Your assignment
Write out each entry once more so that it matches the original exactly.

Extracted data entries
- - - -

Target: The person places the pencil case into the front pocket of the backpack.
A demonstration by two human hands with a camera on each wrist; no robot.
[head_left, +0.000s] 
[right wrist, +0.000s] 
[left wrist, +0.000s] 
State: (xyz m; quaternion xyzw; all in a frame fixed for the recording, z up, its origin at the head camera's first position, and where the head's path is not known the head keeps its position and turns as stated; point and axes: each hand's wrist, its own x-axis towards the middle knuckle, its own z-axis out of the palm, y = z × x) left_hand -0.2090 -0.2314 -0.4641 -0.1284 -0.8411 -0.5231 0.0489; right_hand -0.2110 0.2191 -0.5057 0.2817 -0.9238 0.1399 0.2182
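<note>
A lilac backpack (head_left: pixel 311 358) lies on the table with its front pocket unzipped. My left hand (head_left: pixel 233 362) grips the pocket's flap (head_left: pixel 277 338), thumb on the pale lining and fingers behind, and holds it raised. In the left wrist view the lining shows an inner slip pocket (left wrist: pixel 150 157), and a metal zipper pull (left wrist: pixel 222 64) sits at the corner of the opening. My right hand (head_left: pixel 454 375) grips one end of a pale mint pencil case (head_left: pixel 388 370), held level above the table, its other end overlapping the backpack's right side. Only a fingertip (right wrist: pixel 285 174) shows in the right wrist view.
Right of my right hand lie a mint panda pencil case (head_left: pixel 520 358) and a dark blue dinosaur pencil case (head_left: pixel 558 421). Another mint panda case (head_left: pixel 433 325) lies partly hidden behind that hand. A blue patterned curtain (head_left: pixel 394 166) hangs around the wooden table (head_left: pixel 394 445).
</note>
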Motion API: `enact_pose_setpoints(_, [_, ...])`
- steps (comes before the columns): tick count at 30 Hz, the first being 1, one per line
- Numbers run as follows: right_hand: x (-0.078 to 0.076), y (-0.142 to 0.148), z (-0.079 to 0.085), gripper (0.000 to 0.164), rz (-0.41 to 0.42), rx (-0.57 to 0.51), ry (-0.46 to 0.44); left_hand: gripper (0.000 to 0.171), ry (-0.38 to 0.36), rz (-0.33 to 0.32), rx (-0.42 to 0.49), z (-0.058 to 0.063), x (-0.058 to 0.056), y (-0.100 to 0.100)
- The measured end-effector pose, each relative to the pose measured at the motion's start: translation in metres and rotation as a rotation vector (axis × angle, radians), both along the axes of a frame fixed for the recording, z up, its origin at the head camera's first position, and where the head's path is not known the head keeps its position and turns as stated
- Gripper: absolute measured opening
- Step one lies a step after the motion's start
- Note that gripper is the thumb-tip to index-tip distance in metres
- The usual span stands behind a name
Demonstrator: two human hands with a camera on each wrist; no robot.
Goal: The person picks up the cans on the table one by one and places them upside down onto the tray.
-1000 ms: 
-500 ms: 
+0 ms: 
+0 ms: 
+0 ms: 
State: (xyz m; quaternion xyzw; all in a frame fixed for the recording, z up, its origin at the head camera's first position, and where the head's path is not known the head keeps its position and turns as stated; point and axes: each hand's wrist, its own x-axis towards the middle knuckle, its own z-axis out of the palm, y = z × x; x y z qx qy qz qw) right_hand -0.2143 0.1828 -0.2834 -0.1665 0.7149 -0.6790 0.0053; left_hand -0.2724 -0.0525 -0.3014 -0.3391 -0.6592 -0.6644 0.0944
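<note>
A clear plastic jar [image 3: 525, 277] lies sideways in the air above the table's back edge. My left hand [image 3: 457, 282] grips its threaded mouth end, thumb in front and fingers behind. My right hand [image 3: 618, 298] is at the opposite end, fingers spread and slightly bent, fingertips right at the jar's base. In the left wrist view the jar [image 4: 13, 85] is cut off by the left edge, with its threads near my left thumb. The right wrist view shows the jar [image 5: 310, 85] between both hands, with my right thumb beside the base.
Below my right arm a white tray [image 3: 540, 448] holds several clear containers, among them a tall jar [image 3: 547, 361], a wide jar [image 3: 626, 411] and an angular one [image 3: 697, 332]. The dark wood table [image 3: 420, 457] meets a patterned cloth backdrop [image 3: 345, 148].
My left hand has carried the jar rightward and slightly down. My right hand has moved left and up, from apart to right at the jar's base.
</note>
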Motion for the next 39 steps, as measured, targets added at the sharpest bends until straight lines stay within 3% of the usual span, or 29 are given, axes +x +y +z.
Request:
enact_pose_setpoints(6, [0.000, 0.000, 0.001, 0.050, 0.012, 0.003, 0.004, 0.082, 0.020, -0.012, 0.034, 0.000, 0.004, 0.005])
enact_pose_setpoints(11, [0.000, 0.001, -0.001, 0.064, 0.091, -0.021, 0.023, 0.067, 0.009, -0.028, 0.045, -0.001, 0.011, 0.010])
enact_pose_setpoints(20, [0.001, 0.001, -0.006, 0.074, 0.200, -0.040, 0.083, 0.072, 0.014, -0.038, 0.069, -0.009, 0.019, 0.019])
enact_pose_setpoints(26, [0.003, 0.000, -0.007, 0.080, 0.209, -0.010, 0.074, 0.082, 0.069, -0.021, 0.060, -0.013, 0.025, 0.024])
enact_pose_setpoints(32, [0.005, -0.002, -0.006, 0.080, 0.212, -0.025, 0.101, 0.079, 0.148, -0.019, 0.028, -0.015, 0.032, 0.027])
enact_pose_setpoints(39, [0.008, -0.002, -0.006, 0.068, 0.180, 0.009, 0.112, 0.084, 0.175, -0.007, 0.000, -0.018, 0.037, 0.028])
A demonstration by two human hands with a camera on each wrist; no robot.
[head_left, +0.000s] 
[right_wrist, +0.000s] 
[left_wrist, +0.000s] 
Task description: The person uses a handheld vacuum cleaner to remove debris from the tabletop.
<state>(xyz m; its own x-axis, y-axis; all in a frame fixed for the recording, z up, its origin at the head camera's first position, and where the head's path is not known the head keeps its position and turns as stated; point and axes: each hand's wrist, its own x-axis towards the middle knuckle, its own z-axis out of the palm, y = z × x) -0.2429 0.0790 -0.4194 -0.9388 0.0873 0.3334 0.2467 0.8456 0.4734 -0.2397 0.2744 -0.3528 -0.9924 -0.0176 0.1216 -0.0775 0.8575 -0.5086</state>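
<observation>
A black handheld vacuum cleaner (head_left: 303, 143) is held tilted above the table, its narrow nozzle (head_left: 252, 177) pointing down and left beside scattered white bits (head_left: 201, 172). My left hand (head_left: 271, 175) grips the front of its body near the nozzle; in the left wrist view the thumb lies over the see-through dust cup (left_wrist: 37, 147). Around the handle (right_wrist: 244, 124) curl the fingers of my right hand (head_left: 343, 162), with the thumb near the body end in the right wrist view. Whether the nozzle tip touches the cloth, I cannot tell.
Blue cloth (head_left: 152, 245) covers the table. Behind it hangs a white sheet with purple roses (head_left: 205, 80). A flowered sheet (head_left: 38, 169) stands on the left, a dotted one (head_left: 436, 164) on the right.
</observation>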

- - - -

Output for this task
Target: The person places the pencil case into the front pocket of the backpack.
A demonstration by two human hands with a camera on each wrist; no robot.
[head_left, +0.000s] 
[right wrist, +0.000s] 
[left wrist, +0.000s] 
State: (xyz m; quaternion xyzw; all in a frame fixed for the recording, z up, its origin at the head camera's first position, and where the head's path is not known the head keeps its position and turns as stated; point and axes: each hand's wrist, its own x-axis towards the middle knuckle, its own z-axis out of the palm, y = z × x) left_hand -0.2090 -0.2314 -0.4641 -0.1284 -0.8411 -0.5231 0.0489; right_hand -0.2110 0.2191 -0.5057 0.2817 -0.9238 0.1399 0.2182
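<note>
A lilac backpack (head_left: pixel 311 358) lies on the table with its front pocket unzipped. My left hand (head_left: pixel 233 362) grips the pocket's flap (head_left: pixel 277 338), thumb on the pale lining and fingers behind, and holds it raised. In the left wrist view the lining shows an inner slip pocket (left wrist: pixel 150 157), and a metal zipper pull (left wrist: pixel 222 64) sits at the corner of the opening. My right hand (head_left: pixel 454 375) grips one end of a pale mint pencil case (head_left: pixel 388 370), held level above the table, its other end overlapping the backpack's right side. Only a fingertip (right wrist: pixel 285 174) shows in the right wrist view.
Right of my right hand lie a mint panda pencil case (head_left: pixel 520 358) and a dark blue dinosaur pencil case (head_left: pixel 558 421). Another mint panda case (head_left: pixel 433 325) lies partly hidden behind that hand. A blue patterned curtain (head_left: pixel 394 166) hangs around the wooden table (head_left: pixel 394 445).
</note>
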Motion API: `enact_pose_setpoints(_, [_, ...])`
- steps (comes before the columns): tick count at 30 Hz, the first being 1, one per line
- Numbers run as follows: right_hand: x (-0.078 to 0.076), y (-0.142 to 0.148), z (-0.079 to 0.085), gripper (0.000 to 0.164), rz (-0.41 to 0.42), rx (-0.57 to 0.51), ry (-0.46 to 0.44); left_hand: gripper (0.000 to 0.171), ry (-0.38 to 0.36), rz (-0.33 to 0.32), rx (-0.42 to 0.49), z (-0.058 to 0.063), x (-0.058 to 0.056), y (-0.100 to 0.100)
- The measured end-effector pose, each relative to the pose measured at the motion's start: translation in metres and rotation as a rotation vector (axis × angle, radians), both along the axes of a frame fixed for the recording, z up, its origin at the head camera's first position, and where the head's path is not known the head keeps its position and turns as stated
- Gripper: absolute measured opening
- Step one lies a step after the motion's start
- Note that gripper is the thumb-tip to index-tip distance in metres
- The usual span stands behind a name
Demonstrator: two human hands with a camera on each wrist; no robot.
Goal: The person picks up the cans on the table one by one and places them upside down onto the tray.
-1000 ms: 
-500 ms: 
+0 ms: 
+0 ms: 
+0 ms: 
State: (xyz m; quaternion xyzw; all in a frame fixed for the recording, z up, its origin at the head camera's first position, and where the head's path is not known the head keeps its position and turns as stated; point and axes: each hand's wrist, its own x-axis towards the middle knuckle, its own z-axis out of the palm, y = z × x; x y z qx qy qz qw) right_hand -0.2143 0.1828 -0.2834 -0.1665 0.7149 -0.6790 0.0053; left_hand -0.2724 -0.0525 -0.3014 -0.3391 -0.6592 -0.6644 0.0944
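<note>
A clear plastic jar [image 3: 525, 277] lies sideways in the air above the table's back edge. My left hand [image 3: 457, 282] grips its threaded mouth end, thumb in front and fingers behind. My right hand [image 3: 618, 298] is at the opposite end, fingers spread and slightly bent, fingertips right at the jar's base. In the left wrist view the jar [image 4: 13, 85] is cut off by the left edge, with its threads near my left thumb. The right wrist view shows the jar [image 5: 310, 85] between both hands, with my right thumb beside the base.
Below my right arm a white tray [image 3: 540, 448] holds several clear containers, among them a tall jar [image 3: 547, 361], a wide jar [image 3: 626, 411] and an angular one [image 3: 697, 332]. The dark wood table [image 3: 420, 457] meets a patterned cloth backdrop [image 3: 345, 148].
My left hand has carried the jar rightward and slightly down. My right hand has moved left and up, from apart to right at the jar's base.
</note>
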Motion for the next 39 steps, as measured, targets added at the sharpest bends until straight lines stay within 3% of the usual span, or 29 are given, axes +x +y +z.
Request:
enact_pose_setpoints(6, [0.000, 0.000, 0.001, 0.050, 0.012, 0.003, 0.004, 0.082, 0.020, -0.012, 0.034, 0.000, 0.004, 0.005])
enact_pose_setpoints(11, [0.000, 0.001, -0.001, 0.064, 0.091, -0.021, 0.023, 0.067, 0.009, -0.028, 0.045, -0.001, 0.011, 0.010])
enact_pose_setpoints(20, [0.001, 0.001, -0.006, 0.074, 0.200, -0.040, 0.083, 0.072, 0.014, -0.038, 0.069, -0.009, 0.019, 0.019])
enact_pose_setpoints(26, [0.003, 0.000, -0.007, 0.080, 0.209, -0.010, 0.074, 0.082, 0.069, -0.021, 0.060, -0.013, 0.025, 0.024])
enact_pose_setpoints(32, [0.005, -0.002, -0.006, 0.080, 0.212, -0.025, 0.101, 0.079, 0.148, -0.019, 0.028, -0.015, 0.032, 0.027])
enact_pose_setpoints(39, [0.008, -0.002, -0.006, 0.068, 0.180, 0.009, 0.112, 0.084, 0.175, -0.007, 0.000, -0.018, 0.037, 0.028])
A demonstration by two human hands with a camera on each wrist; no robot.
[head_left, +0.000s] 
[right_wrist, +0.000s] 
[left_wrist, +0.000s] 
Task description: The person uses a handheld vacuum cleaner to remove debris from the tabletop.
<state>(xyz m; its own x-axis, y-axis; all in a frame fixed for the recording, z up, its origin at the head camera's first position, and where the head's path is not known the head keeps its position and turns as stated; point and axes: each hand's wrist, its own x-axis towards the middle knuckle, its own z-axis out of the palm, y = z × x) -0.2429 0.0790 -0.4194 -0.9388 0.0873 0.3334 0.2467 0.8456 0.4734 -0.2397 0.2744 -0.3528 -0.9924 -0.0176 0.1216 -0.0775 0.8575 -0.5086</state>
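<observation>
A black handheld vacuum cleaner (head_left: 303, 143) is held tilted above the table, its narrow nozzle (head_left: 252, 177) pointing down and left beside scattered white bits (head_left: 201, 172). My left hand (head_left: 271, 175) grips the front of its body near the nozzle; in the left wrist view the thumb lies over the see-through dust cup (left_wrist: 37, 147). Around the handle (right_wrist: 244, 124) curl the fingers of my right hand (head_left: 343, 162), with the thumb near the body end in the right wrist view. Whether the nozzle tip touches the cloth, I cannot tell.
Blue cloth (head_left: 152, 245) covers the table. Behind it hangs a white sheet with purple roses (head_left: 205, 80). A flowered sheet (head_left: 38, 169) stands on the left, a dotted one (head_left: 436, 164) on the right.
</observation>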

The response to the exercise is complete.